__What is needed__: Every record must be reproduced exactly. Leave none out.

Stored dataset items
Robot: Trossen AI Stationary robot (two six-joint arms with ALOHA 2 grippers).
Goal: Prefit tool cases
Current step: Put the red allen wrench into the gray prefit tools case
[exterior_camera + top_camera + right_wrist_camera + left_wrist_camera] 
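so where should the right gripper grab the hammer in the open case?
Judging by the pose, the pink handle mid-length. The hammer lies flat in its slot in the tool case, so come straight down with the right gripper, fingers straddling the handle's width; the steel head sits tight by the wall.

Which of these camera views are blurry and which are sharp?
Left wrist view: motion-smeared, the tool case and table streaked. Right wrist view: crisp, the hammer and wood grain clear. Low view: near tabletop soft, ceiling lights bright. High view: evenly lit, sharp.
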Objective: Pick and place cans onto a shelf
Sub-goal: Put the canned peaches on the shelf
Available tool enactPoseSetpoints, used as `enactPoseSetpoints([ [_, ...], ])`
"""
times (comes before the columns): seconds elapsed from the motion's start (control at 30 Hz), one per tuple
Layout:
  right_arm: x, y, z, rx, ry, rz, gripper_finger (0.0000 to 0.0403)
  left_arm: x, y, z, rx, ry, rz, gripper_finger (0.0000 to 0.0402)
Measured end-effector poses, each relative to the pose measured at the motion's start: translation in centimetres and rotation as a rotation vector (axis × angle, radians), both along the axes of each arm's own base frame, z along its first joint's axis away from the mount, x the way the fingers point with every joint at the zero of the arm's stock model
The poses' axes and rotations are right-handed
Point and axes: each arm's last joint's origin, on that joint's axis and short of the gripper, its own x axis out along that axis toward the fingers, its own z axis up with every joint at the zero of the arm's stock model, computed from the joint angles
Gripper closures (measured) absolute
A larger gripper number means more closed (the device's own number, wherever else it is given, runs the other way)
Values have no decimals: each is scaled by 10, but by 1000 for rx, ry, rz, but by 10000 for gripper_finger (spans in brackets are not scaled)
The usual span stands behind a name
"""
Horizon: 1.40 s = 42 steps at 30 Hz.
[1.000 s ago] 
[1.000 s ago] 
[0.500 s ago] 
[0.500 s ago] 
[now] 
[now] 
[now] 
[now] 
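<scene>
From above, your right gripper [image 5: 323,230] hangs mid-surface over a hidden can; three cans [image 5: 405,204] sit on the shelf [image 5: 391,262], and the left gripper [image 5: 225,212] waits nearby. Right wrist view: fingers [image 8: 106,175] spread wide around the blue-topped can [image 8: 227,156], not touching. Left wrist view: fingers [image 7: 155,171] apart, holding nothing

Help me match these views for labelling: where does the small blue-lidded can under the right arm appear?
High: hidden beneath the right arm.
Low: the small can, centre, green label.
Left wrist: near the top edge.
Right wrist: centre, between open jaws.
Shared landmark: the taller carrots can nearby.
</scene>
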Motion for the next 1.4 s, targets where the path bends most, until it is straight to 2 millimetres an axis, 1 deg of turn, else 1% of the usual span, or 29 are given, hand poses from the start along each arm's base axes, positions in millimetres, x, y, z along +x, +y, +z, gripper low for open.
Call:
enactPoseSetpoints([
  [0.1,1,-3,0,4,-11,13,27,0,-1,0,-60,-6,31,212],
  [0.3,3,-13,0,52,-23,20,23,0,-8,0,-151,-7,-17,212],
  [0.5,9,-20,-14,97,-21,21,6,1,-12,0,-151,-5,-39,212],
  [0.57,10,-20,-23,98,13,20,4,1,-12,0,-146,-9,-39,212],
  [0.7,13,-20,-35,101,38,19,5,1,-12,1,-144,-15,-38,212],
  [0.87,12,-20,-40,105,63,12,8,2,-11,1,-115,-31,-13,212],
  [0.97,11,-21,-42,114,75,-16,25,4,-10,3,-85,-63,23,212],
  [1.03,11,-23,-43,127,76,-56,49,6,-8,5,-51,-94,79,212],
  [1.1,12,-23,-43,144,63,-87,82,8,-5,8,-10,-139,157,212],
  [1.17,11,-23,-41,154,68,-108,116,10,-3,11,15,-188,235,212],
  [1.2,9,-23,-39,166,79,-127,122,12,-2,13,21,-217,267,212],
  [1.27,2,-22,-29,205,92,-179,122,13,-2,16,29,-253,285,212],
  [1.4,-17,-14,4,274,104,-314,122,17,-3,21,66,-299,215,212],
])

__The answer__:
Robot: Trossen AI Stationary robot (two six-joint arms with ALOHA 2 grippers).
Goal: Prefit tool cases
Current step: Put the red allen wrench into the gray prefit tools case
[exterior_camera + top_camera + right_wrist_camera + left_wrist_camera] 
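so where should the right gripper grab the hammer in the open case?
Judging by the pose, the pink handle mid-length. The hammer lies flat in its slot in the tool case, so come straight down with the right gripper, fingers straddling the handle's width; the steel head sits tight by the wall.

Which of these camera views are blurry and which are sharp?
Left wrist view: motion-smeared, the tool case and table streaked. Right wrist view: crisp, the hammer and wood grain clear. Low view: near tabletop soft, ceiling lights bright. High view: evenly lit, sharp.
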Objective: Pick and place cans onto a shelf
Sub-goal: Put the canned peaches on the shelf
Available tool enactPoseSetpoints, used as `enactPoseSetpoints([ [_, ...], ])`
"""
times (comes before the columns): seconds elapsed from the motion's start (control at 30 Hz), one per tuple
Layout:
  right_arm: x, y, z, rx, ry, rz, gripper_finger (0.0000 to 0.0403)
  left_arm: x, y, z, rx, ry, rz, gripper_finger (0.0000 to 0.0402)
Measured end-effector poses, each relative to the pose measured at the motion's start: translation in centimetres and rotation as a rotation vector (axis × angle, radians), both along the axes of each arm's own base frame, z along its first joint's axis away from the mount, x the way the fingers point with every joint at the zero of the arm's stock model
The poses' axes and rotations are right-handed
Point and axes: each arm's last joint's origin, on that joint's axis and short of the gripper, its own x axis out along that axis toward the fingers, its own z axis up with every joint at the zero of the arm's stock model, computed from the joint angles
Gripper closures (measured) absolute
A larger gripper number means more closed (the device's own number, wherever else it is given, runs the other way)
Values have no decimals: each is scaled by 10, but by 1000 for rx, ry, rz, but by 10000 for gripper_finger (spans in brackets are not scaled)
The usual span stands behind a name
"""
Horizon: 1.40 s = 42 steps at 30 Hz.
[1.000 s ago] 
[1.000 s ago] 
[0.500 s ago] 
[0.500 s ago] 
[now] 
[now] 
[now] 
[now] 
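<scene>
From above, your right gripper [image 5: 323,230] hangs mid-surface over a hidden can; three cans [image 5: 405,204] sit on the shelf [image 5: 391,262], and the left gripper [image 5: 225,212] waits nearby. Right wrist view: fingers [image 8: 106,175] spread wide around the blue-topped can [image 8: 227,156], not touching. Left wrist view: fingers [image 7: 155,171] apart, holding nothing

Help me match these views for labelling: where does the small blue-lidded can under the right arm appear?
High: hidden beneath the right arm.
Low: the small can, centre, green label.
Left wrist: near the top edge.
Right wrist: centre, between open jaws.
Shared landmark: the taller carrots can nearby.
</scene>
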Motion for the next 1.4 s, targets where the path bends most, until it is straight to 2 millimetres an axis, 1 deg of turn, else 1% of the usual span, or 29 are given, hand poses from the start along each arm's base axes, positions in millimetres, x, y, z along +x, +y, +z, gripper low for open.
Call:
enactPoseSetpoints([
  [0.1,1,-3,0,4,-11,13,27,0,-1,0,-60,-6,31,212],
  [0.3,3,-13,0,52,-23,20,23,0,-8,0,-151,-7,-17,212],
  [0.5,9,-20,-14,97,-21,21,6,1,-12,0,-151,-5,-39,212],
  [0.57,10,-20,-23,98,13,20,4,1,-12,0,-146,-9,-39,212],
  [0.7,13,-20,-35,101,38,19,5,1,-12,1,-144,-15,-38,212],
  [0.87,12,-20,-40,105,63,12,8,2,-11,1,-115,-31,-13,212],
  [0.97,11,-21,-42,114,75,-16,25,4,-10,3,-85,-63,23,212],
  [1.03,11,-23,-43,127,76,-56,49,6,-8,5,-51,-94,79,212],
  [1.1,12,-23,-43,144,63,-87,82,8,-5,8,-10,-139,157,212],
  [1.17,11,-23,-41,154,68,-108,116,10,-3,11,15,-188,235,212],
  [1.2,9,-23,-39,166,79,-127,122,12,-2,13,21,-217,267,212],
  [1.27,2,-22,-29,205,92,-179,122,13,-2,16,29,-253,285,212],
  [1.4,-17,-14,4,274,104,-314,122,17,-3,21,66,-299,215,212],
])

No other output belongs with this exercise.